Due to the fact that the selected element is in equilibrium, the following static equations are valid for it:

.

Substituting the expressions for the forces u from (2.2) into the last equation, we obtain

,

Expression (2.4) is a mathematical notation of the law of pairing of tangential stresses, which states that the tangential stresses along two mutually perpendicular areas perpendicular to their common edge are equal in absolute value and are directed either both to the edge or both from the edge (Fig. 2.5 ).



The first two equations from (2.3), taking into account the expressions for the efforts from (2.2), take the form:

Considering that, we will reduce these equations by the product. As a result, we get:

Using the law of pairing of tangential stresses (2.4), we obtain:

.

When deriving formulas (2.5), (2.6), the trigonometric dependence was taken into account.

Formulas (2.5), (2.6) make it possible to determine the values ​​of normal and tangential stresses in any areas passing through a given point, if the stresses are known and in any two mutually perpendicular areas passing through it.
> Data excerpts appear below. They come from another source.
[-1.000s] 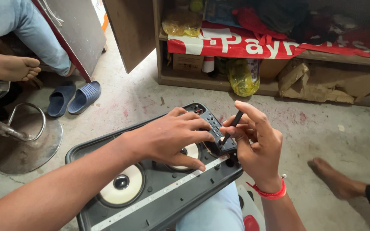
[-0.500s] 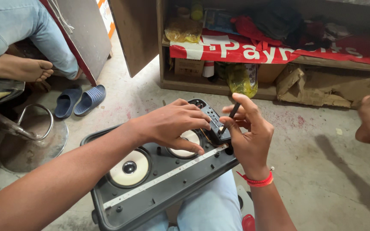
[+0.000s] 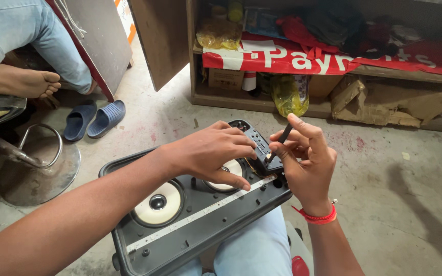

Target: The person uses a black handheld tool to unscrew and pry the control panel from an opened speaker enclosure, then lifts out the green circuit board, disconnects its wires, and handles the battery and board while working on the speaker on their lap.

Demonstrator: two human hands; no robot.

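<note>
Speaker cabinet [image 3: 190, 220] lies across the lap, left hand [image 3: 213, 153] pressing it steady; right hand [image 3: 305, 163] pinches a screwdriver [image 3: 277, 144] upright

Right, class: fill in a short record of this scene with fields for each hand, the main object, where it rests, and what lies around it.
Left hand: left hand rests flat on the speaker, fingers over one cone
Right hand: right hand grips a thin black tool, tip down at the control panel
Object: black speaker box, two pale cones, front open
Support: on the person's lap, blue trousers
Around: blue slippers, stool base, shelf with red banner
Wrist: red band on right
</note>
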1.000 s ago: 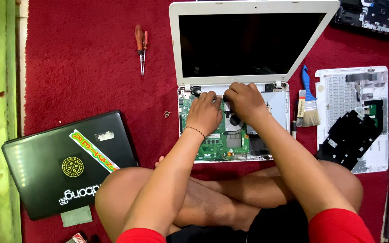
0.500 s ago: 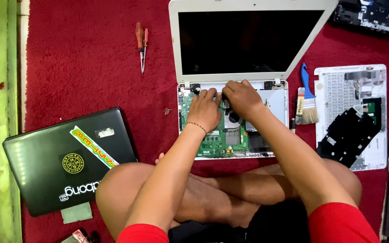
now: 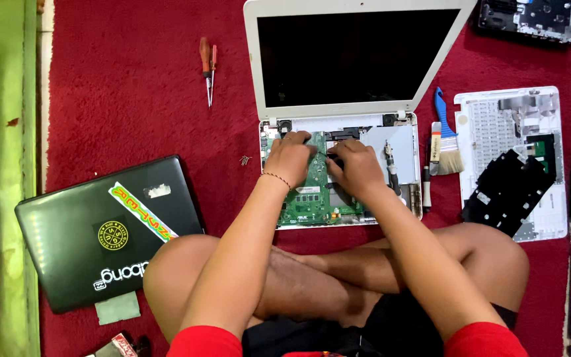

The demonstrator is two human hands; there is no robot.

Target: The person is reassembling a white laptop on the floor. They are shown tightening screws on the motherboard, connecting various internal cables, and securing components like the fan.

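Observation:
A white laptop [image 3: 338, 116] lies open on the red carpet with its keyboard cover off, so the green circuit board [image 3: 312, 201] shows. My left hand [image 3: 291, 157] rests on the upper left of the board near the hinge, fingers bent down onto it. My right hand [image 3: 357, 168] is over the middle of the board, its fingertips pinched on a thin dark item [image 3: 328, 155] that points toward the left hand. I cannot tell what kind of item it is. A screwdriver [image 3: 390, 170] lies inside the base to the right of my hand.
A closed black laptop with stickers [image 3: 100, 231] lies at the left. Two red-handled tools [image 3: 206, 66] lie on the carpet [image 3: 133, 79]. A blue-handled brush [image 3: 445, 142], a white keyboard cover [image 3: 497, 125] with a black panel [image 3: 510, 192], and small screws [image 3: 246, 160] lie around. My crossed legs sit below.
My right hand has drawn back a little toward me over the board. The left hand has stayed almost in place.

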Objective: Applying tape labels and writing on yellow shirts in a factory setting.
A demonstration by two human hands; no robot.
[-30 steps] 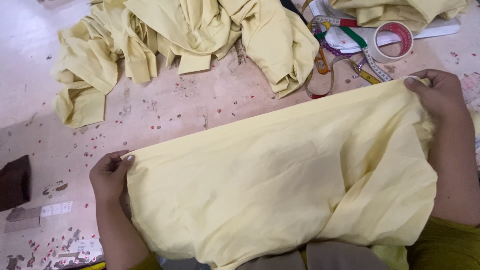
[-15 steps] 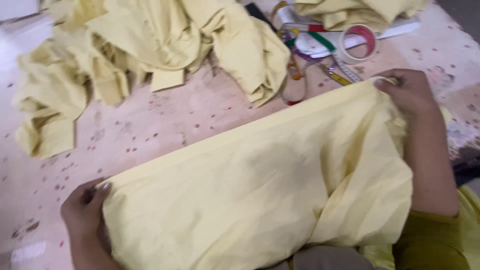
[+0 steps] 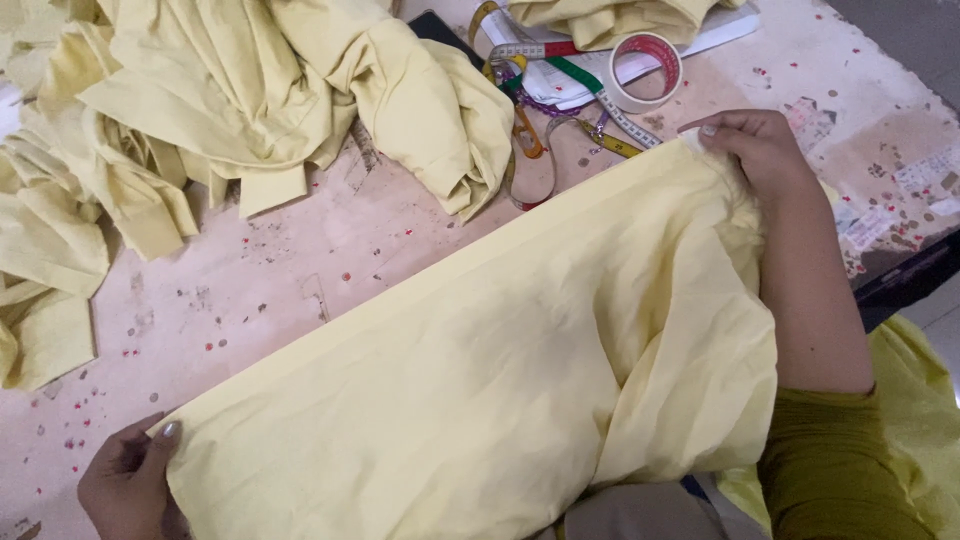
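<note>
A large pale yellow cloth lies spread across the near half of the worktop, its long folded edge running diagonally from the near left corner up toward the far right. The left hand grips the cloth's lower left corner, thumb on top and fingers closed under the fabric. The right hand pinches the far right end of the same folded edge, fingers curled and closed on the cloth; its forearm runs down along the cloth's bunched right side to an olive-green sleeve at the near right. The two hands are well apart, one at each end of the edge, holding it taut.

Beyond the edge, a strip of bare, stained worktop lies open between the cloth and a crumpled heap of yellow garments filling the far left. Near the right hand, toward the far edge, a coiled measuring tape lies beside a roll of tape on some white papers. The worktop's right edge passes close behind the right hand.
</note>
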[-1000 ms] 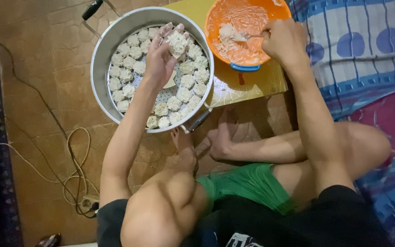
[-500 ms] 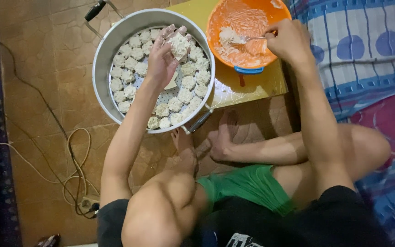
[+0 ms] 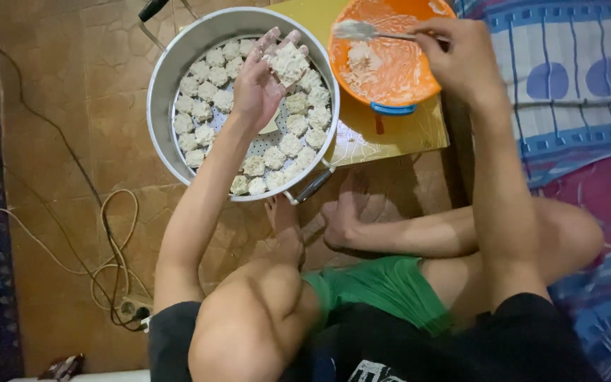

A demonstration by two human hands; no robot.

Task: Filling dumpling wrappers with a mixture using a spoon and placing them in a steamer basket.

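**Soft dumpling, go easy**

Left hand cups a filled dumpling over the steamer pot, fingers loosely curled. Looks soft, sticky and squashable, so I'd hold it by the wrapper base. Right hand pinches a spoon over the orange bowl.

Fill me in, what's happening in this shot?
A person sits cross-legged on the floor. The left hand holds a filled dumpling over a round metal steamer tray already lined with rows of dumplings. The right hand holds a spoon over an orange bowl smeared with filling, which sits on a low yellow board.
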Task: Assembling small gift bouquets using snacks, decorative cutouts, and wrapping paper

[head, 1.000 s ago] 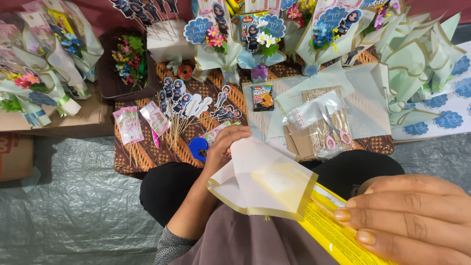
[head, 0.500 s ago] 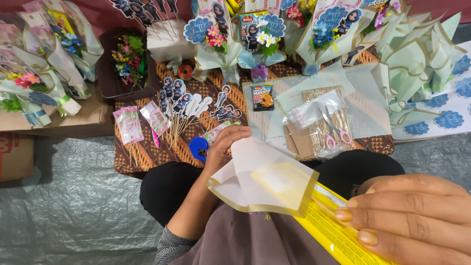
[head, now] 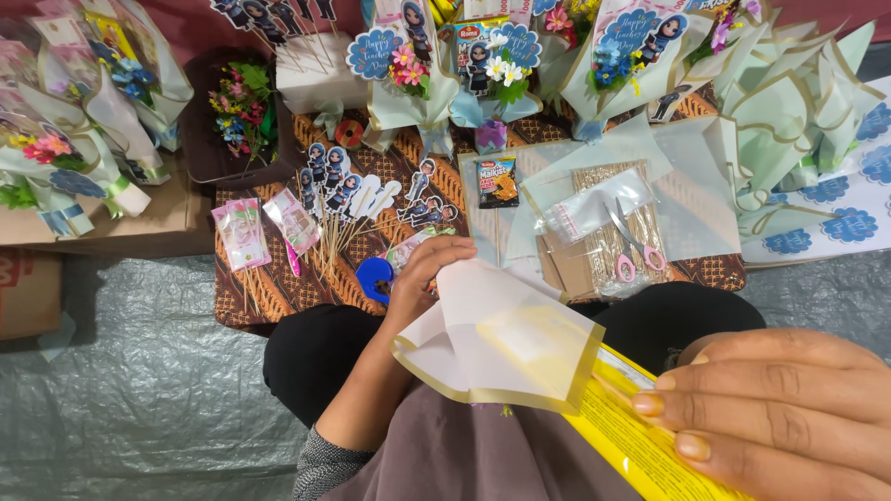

Using formula (2.5), we calculate the sum of normal stresses in two mutually perpendicular areas, for one of which the angle is equal, and for the other:

Thus, the sum of the values ​​of normal stresses in two mutually perpendicular areas is a constant value. Consequently, if in one of such sites the normal stresses have a maximum value, then in the other they have a minimum.

When deriving formula (2.7), the following trigonometric dependences were used.

Internal forces are determined section method... To demonstrate this method, consider a body in equilibrium (Figure 1.4).



We mentally draw a section with a certain plane at the place where it is necessary to determine the internal forces. Since the bonds between the particles are eliminated, it is necessary to replace the action of the right side on the left side and the left side on the right side with a system of forces in the section. They are internal forces, which are always reciprocal according to the principle of action and reaction. Regardless of how these forces are distributed over the section, they are reduced to the center of gravity of the section in the form of the main vector of internal forces and the main moment of internal forces
... They are determined from the equilibrium equations left in consideration, it does not matter which part of the element (in this case, the left). To compose equilibrium equations in s cuts, a coordinate system is selected, and vectors are decomposed along these axes into six components: three forces (longitudinal internal force
and lateral forces , ) and three moments (torque
and bending moments
,
), which are determined from six equilibrium equations (Fig. 1.5).

Thus, using the section method, it is possible to determine not the law of distribution of internal forces over the section, but only their resultants. To solve strength problems, it is necessary to know the nature of the distribution of forces over the section, i.e. enter a numeric measure. Voltage is taken as such a measure.
^

1.6 Voltages. Relationship of stresses with internal force factors. Saint-Venant principle


Voltage- the intensity of the action of efforts at a given point or internal effort per unit area

E If you select a small area
in section and designate the internal force acting on it
(Fig. 1.6), the vector of the total stress at a point of the body will be determined by the formula

, (1.1)

The vector of the total stress is set by its projections on the axis
, , ... To do this, we denote the projection of the vector on the axis
,
,
(Fig. 1.7) and find the corresponding projection of the total voltage:

Normal voltage

, (1.2)

Rice. 1.7 - shear stress along the axis

, (1.3)

Shear stress along the axis

. (1.4)

If the law of distribution of stresses over the section is known, then using formulas (1.2) - (1.4) and figures (1.8), (1.5), it is possible to obtain a feedback between stresses and internal force factors

, (1.5)
The stresses caused by the local load at the points of the body that are far enough from the place where this load is applied to it do not depend much on the specific nature of the load distribution, but are determined only by its main vector and moment.

A load is called local if the dimensions of the site to which it is applied are small compared to the dimensions of the body.